▶ [REQUIREMENT]: Below are records; reproduce exactly the lines from the one that has "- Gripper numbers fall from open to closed" through the one that has "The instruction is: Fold", ends included, and nothing more.

▶ [RECORDS SUPPLIED]:
☆ ☆ ☆

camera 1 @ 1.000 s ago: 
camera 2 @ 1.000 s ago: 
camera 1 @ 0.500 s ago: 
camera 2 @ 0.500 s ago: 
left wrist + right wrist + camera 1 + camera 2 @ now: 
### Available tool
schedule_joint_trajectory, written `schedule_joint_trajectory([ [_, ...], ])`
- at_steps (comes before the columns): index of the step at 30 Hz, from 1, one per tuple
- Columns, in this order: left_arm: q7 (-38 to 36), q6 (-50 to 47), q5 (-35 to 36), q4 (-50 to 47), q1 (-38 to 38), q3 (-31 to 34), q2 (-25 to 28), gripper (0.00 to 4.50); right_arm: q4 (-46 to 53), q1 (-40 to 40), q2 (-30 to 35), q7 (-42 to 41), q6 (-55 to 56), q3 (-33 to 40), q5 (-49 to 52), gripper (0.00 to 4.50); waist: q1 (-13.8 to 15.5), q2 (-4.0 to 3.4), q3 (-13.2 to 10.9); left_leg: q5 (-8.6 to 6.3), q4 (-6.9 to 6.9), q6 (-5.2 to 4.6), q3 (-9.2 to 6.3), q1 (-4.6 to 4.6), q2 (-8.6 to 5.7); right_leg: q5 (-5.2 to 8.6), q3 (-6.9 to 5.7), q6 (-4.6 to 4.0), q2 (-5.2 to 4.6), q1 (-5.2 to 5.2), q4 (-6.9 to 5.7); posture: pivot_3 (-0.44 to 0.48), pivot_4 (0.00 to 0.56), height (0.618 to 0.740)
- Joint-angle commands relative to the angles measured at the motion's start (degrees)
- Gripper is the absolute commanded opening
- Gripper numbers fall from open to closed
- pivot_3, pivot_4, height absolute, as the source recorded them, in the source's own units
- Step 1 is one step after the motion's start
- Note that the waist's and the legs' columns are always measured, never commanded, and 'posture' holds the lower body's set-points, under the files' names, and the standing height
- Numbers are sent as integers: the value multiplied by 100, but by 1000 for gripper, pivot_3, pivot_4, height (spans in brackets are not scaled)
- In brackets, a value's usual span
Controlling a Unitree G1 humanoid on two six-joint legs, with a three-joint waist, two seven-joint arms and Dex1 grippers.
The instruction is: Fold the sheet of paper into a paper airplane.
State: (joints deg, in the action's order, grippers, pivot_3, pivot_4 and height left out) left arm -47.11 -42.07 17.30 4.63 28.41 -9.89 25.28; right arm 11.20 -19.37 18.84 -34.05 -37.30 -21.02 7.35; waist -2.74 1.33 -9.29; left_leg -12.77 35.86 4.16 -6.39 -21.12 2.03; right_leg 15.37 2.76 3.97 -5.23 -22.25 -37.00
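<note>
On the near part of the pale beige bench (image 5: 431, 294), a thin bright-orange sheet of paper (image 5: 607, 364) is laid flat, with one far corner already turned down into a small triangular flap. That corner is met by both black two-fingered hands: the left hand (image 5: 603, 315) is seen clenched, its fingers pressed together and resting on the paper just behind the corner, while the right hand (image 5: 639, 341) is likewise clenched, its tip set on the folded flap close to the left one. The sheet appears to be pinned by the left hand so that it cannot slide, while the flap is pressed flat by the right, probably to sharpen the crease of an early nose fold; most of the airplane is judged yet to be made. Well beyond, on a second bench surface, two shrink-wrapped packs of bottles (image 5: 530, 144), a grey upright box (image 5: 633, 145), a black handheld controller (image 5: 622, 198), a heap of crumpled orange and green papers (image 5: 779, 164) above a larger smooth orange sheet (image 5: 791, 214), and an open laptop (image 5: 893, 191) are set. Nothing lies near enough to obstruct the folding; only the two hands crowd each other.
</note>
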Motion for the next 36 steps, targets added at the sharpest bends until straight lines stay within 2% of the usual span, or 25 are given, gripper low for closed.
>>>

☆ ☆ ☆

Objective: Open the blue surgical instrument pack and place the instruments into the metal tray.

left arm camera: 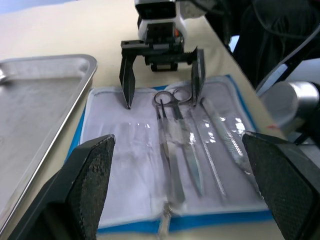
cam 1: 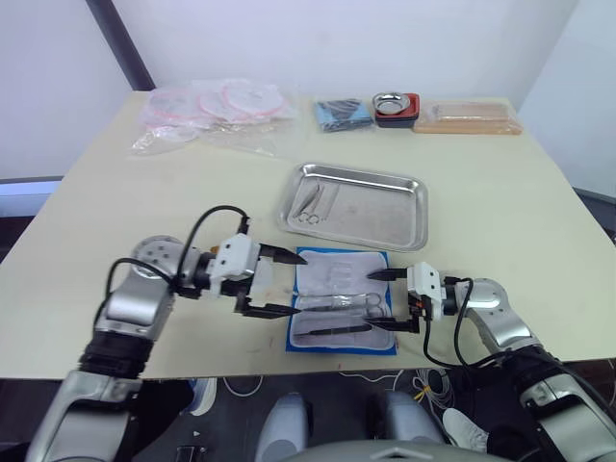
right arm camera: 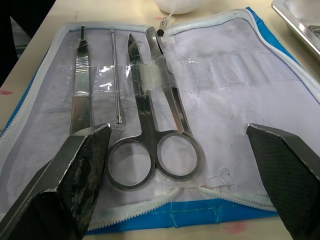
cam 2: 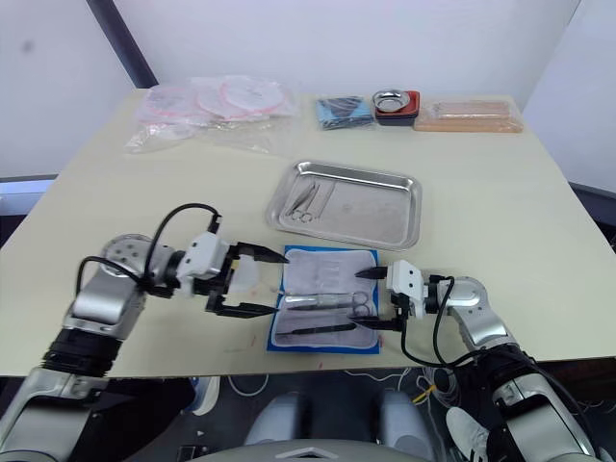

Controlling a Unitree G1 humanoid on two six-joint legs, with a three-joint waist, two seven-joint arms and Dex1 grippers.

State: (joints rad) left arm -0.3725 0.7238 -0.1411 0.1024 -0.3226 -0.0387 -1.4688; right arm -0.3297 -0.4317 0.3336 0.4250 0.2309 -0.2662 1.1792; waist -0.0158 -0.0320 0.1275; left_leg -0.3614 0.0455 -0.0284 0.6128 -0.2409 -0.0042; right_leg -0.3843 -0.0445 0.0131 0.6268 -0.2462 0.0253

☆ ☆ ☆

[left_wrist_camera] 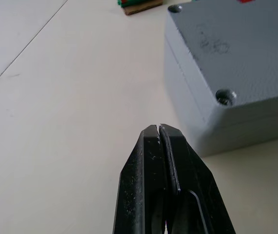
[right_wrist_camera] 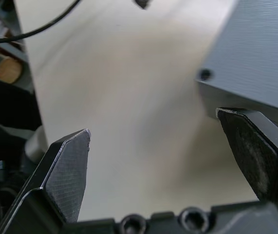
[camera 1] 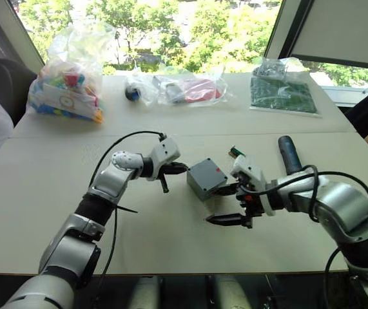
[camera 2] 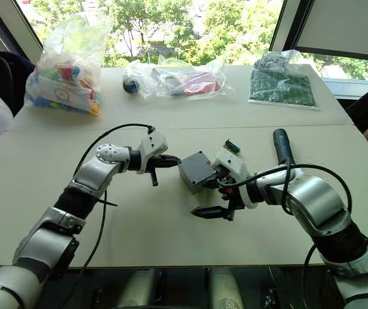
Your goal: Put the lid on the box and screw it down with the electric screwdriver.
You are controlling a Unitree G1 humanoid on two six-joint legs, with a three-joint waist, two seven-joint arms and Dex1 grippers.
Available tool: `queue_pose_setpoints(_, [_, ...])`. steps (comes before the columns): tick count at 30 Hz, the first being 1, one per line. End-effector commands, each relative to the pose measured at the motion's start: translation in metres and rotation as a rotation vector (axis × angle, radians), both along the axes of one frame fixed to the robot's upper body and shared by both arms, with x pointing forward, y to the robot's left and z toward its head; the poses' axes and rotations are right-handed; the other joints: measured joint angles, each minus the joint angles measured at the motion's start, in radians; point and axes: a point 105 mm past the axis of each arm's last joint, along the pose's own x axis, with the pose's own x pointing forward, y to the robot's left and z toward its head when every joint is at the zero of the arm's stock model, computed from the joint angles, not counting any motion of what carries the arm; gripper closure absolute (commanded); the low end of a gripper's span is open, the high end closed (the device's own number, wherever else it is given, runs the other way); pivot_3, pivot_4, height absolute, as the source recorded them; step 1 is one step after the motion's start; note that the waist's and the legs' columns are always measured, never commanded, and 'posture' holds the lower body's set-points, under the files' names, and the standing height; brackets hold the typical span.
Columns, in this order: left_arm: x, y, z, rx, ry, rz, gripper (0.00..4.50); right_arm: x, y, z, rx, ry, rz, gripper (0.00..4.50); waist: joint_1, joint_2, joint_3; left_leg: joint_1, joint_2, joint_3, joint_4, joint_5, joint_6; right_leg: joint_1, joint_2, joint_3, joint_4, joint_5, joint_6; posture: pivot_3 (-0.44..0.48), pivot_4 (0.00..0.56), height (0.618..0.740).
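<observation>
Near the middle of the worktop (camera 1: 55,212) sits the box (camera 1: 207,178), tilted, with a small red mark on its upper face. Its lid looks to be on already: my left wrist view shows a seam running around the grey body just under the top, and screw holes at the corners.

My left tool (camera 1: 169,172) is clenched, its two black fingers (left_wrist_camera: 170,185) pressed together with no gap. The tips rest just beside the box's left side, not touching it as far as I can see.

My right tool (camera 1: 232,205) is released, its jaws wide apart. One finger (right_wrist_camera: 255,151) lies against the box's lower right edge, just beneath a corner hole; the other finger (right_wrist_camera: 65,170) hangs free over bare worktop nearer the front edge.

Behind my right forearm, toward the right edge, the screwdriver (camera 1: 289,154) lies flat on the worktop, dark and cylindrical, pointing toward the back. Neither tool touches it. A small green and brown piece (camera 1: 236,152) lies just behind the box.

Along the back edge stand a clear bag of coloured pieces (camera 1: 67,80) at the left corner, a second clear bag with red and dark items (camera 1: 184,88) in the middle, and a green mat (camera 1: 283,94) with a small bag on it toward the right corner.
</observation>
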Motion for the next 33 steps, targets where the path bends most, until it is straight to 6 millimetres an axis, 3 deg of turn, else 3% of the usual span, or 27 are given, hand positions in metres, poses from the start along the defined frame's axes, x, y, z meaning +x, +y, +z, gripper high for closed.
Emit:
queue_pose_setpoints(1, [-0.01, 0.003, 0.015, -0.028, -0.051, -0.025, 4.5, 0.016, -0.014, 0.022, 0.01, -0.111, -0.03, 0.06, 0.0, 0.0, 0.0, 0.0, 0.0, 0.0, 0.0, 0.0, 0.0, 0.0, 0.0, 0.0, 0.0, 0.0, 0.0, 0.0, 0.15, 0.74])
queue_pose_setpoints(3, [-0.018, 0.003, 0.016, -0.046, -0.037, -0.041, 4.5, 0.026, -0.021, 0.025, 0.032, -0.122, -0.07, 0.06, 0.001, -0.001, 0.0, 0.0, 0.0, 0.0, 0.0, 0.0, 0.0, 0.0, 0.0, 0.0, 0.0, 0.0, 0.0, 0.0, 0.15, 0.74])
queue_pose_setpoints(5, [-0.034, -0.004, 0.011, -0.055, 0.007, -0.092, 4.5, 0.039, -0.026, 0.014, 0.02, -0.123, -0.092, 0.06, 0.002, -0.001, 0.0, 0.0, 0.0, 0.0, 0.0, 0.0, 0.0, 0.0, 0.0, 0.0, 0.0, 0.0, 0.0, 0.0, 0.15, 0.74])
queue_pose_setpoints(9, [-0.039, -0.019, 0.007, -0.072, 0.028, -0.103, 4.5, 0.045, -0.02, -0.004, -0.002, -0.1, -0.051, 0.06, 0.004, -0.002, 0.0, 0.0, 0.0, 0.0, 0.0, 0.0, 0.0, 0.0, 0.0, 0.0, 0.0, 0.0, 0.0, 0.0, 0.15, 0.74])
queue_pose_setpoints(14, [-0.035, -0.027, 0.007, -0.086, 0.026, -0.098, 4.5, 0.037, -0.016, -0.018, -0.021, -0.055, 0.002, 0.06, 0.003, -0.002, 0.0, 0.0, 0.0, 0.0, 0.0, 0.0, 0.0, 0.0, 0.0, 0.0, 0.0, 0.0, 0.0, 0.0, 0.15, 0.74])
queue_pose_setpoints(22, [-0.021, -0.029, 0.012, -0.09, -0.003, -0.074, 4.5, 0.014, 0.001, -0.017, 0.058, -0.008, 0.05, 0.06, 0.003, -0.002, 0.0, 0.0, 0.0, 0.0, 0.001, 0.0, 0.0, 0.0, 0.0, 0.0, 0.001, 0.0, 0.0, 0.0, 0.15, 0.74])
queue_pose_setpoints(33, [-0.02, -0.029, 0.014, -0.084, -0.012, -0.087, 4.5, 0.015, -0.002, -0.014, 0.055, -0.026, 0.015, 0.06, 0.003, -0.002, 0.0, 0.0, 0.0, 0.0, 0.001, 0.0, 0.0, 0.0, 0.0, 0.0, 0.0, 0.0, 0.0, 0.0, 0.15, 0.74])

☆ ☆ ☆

▶ [EXERCISE RESPONSE]:
- Gripper numbers fall from open to closed
- pivot_3, pivot_4, height absolute, as the source recorded them, in the source's own units
- Step 1 is one step after the motion's start
- Note that the waist's and the legs' columns are always measured, never commanded, and 'posture' holds the lower body's set-points, under the files' names, and the standing height
- Numbers are sent as integers: the value multiplied by 100, but by 1000 for gripper, pivot_3, pivot_4, height (spans in brackets are not scaled)
- In brackets, a value's usual span
Controlling a Unitree G1 humanoid on two six-joint legs, with a three-joint waist, two seven-joint arms and Dex1 grippers.
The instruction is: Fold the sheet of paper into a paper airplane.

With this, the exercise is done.